General Discussion
In reply to the discussion: Obama is BOUND BY LAW to prosecute torture. [View all]JonLP24
(29,322 posts)Have an independent prosecutor (which would go without saying) look in the matter, bring charges in that case. The main 4 of the Bush administration & the torture architects certainly have access to best legal defense money can buy. Judges would likely go out of their way to make sure any of the defendants are being railroaded. The House Republicans have filed at-least one lawsuit that I know of against the Obama administration. How did the countless Clinton investigations impede Republicans?
As far as offending Bush loyalists and anyone who favors such corruption, arbitrary detentions & rolling back of civil liberties highlighted by the scary precedents and losing those "key" individuals wouldn't be a loss to me. That type of shit is more of a threat to whatever doom and gloom scenarios there is. Not prosecuting effectively legalizes torture for the executive branch, the push to keep it out of the light seems unnecessary since the accountability risk is low. Bush's interest in bombing Al-Jazeera is baffling for the same reasons.
All those people you mention as well as Obama took oaths to protect and defend the constitution from all enemies foreign & domestic. I don't care how marginal the existing support was for Kucinich but when he took out that pocket book constitution which he says he carries with him at all times and pointed out the oath won the debate regarding the impeach question in the primary debate. Deciding against doing the right thing because of political consequences is why I gave up hope on meaningful change.

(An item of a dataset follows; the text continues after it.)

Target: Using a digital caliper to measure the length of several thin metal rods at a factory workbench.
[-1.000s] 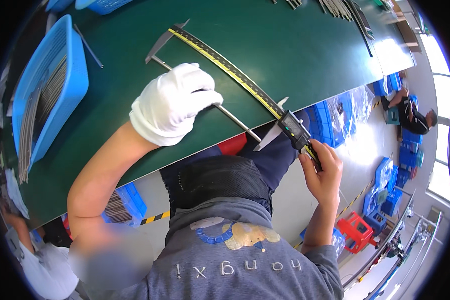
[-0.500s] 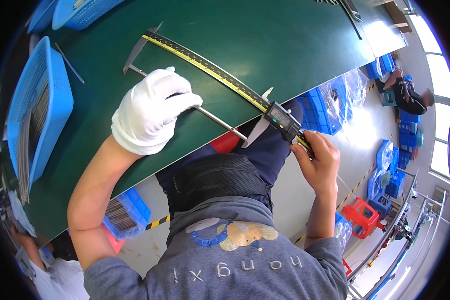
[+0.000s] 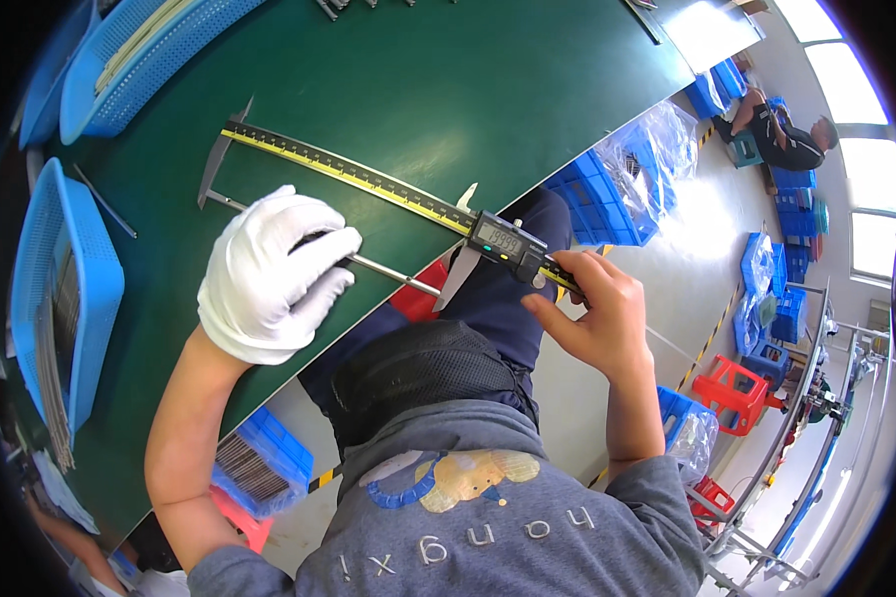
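Note:
A long digital caliper point(image 3: 388, 189) with a yellow scale lies across the green table point(image 3: 448, 90), its display slider point(image 3: 503, 242) near the table's edge. A thin metal rod point(image 3: 388, 272) sits between the caliper's two jaws. My left hand point(image 3: 269, 274), in a white glove, presses on the rod near its left part. My bare right hand point(image 3: 587, 318) grips the right end of the caliper beam beside the slider, thumb toward the slider.
A blue basket point(image 3: 70, 298) of thin rods stands at the left, another blue basket point(image 3: 139, 60) at the back left. Blue crates point(image 3: 607, 189) with plastic bags sit on the floor below the table edge. A seated person point(image 3: 782, 134) is at the far right.
The caliper and both hands sit lower and further right in the picture than before. My right hand has slid closer to the display slider; my gloved left hand stays on the rod.

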Available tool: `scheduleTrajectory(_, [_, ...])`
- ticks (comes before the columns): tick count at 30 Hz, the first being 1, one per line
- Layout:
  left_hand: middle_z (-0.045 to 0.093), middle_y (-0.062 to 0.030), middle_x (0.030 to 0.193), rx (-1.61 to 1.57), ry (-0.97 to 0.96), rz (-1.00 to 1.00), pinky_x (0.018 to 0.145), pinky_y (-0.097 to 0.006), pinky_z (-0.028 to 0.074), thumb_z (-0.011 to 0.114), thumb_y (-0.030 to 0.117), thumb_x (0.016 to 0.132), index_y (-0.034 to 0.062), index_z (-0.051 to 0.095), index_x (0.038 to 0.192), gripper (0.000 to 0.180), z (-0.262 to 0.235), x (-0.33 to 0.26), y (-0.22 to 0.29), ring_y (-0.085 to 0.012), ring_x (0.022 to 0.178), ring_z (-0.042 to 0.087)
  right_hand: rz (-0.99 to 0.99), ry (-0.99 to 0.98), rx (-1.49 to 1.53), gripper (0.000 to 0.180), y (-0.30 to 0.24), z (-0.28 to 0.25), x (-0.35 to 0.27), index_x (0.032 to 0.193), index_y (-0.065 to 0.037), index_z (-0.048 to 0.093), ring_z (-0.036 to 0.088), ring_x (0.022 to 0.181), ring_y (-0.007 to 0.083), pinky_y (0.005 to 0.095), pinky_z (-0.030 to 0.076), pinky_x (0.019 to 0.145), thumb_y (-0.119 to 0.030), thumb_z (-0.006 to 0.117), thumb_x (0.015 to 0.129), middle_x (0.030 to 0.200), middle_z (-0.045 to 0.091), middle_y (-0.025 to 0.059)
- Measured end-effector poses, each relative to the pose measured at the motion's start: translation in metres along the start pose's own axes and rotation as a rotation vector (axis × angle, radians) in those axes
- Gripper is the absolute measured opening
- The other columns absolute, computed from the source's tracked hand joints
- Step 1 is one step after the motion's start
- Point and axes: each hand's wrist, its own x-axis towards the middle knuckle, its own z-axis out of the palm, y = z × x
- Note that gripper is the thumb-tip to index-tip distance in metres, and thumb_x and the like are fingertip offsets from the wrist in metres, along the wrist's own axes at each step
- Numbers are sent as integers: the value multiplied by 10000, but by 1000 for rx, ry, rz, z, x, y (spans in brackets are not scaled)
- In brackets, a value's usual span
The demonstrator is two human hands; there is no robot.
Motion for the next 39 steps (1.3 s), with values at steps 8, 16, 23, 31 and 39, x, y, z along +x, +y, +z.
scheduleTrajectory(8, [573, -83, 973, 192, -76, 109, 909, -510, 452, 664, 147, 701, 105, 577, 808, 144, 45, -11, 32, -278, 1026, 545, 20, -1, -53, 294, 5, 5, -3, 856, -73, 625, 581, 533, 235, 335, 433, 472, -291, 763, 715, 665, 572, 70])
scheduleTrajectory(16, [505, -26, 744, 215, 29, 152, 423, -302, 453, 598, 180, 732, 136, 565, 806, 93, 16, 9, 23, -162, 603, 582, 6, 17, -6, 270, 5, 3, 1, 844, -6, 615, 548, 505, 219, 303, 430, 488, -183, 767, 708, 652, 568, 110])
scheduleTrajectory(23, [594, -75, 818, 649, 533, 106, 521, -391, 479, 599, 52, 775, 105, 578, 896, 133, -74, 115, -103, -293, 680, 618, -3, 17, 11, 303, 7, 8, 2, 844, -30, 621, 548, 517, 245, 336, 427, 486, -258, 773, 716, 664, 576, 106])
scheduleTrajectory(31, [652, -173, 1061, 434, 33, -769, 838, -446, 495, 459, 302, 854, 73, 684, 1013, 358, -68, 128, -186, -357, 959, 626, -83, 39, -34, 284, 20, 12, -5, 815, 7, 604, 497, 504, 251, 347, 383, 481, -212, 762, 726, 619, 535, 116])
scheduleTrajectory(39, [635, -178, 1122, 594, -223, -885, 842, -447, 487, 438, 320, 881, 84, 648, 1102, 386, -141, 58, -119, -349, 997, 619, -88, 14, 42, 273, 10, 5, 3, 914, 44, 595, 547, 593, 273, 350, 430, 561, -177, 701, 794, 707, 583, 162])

It isn't like Bush administrations officials haven't been convicted before, you know how many Reagan officials were convicted? WHy Democrats fear their narrative, I have no idea.
Assured destruction implies someone has something on somebody which compromises them when it comes to policy which are politicians that I wouldn't lose sleep over.
BTW - SB 1070 was hardly a 'blip on the radar' which was legislation sponsored by my former state senator.